Thinking a bit more about Baumol’s Cost Disease it’s perhaps useful to think of this as a rectangle with four options rather than just two. You have sectors that feature above-average productivity increases and you have sectors that feature below-average productivity increases. Then you have sectors where people increase consumption over time and sectors where they don’t.
As illustrative examples, I’ve picked smartphones, health care, servants, and timber to fill out the quadrant. In the logging sector, over time machines let us get better and better at cutting down more trees. To an extent this leads to higher real per capita consumption of lumber, but not nearly to an extent that keeps pace with productivity gains. The result is that the share of the population engaged in logging steadily falls over time. In the opposite corner with health care you get the true cost disease. Productivity in this sector is lagging, but an extremely high share of people’s marginal dollar ends up going to health care. Consequently, health care employment skyrockets.

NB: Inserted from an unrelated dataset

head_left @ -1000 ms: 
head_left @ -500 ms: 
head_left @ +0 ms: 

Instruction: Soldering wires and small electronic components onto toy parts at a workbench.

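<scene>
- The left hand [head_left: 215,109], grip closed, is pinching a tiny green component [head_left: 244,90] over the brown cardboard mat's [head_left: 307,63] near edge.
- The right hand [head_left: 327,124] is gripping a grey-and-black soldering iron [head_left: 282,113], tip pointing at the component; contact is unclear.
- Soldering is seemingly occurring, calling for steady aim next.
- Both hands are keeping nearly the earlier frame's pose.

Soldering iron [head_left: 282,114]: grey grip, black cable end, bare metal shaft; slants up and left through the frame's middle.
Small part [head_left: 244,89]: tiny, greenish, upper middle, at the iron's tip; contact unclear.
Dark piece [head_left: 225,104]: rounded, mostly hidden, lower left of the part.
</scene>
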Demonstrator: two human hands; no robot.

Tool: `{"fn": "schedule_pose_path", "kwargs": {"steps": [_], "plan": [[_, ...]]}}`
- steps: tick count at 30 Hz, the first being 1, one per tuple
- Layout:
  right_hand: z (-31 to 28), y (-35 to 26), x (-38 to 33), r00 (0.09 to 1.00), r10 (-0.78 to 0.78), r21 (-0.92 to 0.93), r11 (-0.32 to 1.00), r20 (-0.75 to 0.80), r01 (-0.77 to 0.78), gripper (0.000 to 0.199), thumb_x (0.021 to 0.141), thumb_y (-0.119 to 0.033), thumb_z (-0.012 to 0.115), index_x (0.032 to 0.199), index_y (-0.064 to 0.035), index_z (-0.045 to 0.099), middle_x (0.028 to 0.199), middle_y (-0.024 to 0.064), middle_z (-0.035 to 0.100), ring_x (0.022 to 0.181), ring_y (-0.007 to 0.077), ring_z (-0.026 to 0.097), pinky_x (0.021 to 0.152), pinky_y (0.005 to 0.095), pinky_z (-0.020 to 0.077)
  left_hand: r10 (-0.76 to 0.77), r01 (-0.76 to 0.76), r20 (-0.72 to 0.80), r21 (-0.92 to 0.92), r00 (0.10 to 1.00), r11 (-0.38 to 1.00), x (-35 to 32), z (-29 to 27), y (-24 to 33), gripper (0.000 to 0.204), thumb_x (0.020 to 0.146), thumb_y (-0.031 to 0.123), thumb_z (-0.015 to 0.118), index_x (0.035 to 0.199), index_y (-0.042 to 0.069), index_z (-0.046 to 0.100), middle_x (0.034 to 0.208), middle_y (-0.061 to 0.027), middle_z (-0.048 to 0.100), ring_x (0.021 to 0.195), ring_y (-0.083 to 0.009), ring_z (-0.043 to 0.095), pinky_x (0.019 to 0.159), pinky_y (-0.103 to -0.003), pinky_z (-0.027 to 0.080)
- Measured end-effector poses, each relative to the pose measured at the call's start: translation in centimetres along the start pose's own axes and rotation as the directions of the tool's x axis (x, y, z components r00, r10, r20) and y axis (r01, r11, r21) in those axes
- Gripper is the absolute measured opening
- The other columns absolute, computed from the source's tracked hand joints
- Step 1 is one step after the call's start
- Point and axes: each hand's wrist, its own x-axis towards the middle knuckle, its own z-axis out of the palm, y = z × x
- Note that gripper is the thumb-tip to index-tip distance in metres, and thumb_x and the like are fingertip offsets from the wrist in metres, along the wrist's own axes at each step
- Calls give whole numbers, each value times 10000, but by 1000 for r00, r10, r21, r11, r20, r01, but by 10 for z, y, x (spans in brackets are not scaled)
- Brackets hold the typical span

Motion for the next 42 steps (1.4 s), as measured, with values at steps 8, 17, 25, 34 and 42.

These are the two things you hear the most about. In the bottom left hand corner we wonder “where have all the good jobs gone” as mechanization and outsourcing let us get all the stuff we need with fewer workers. In the top right we wonder “how can we afford this” as lack of productivity gains leads to steady increases in the relative cost of some items.
But the other quadrants are also worth thinking about. With the servants, we might ask where all the bad jobs have gone. The same factors that have made health care less affordable have also made butlers and governesses less affordable. But what we do is get by with fewer butlers. Even in an era of sky-high income inequality, employing people in this way just doesn’t make nearly as much sense for people of means as it used to. Unlike the rich of the gilded age, today’s affluent can spend their money on luxury cars and air travel to vacation homes rather than butlers. Then in the top-left corner you get your growth sectors like smartphones today. Over the past ten years, the productivity of our mobile phone sector has skyrocketed (remember to try to apply the quality adjustment in your head) and as a result people spend way more on mobile phones and related goods (data plans, apps, etc.) than they did ten years ago. A phone as good as the Samsung Galaxy S III would have been prohibitively expensive to make in 2010, to the extent that almost nobody would want to buy one. But as more and more people become able to afford increasingly awesome phones, we have more people than ever working in the app economy.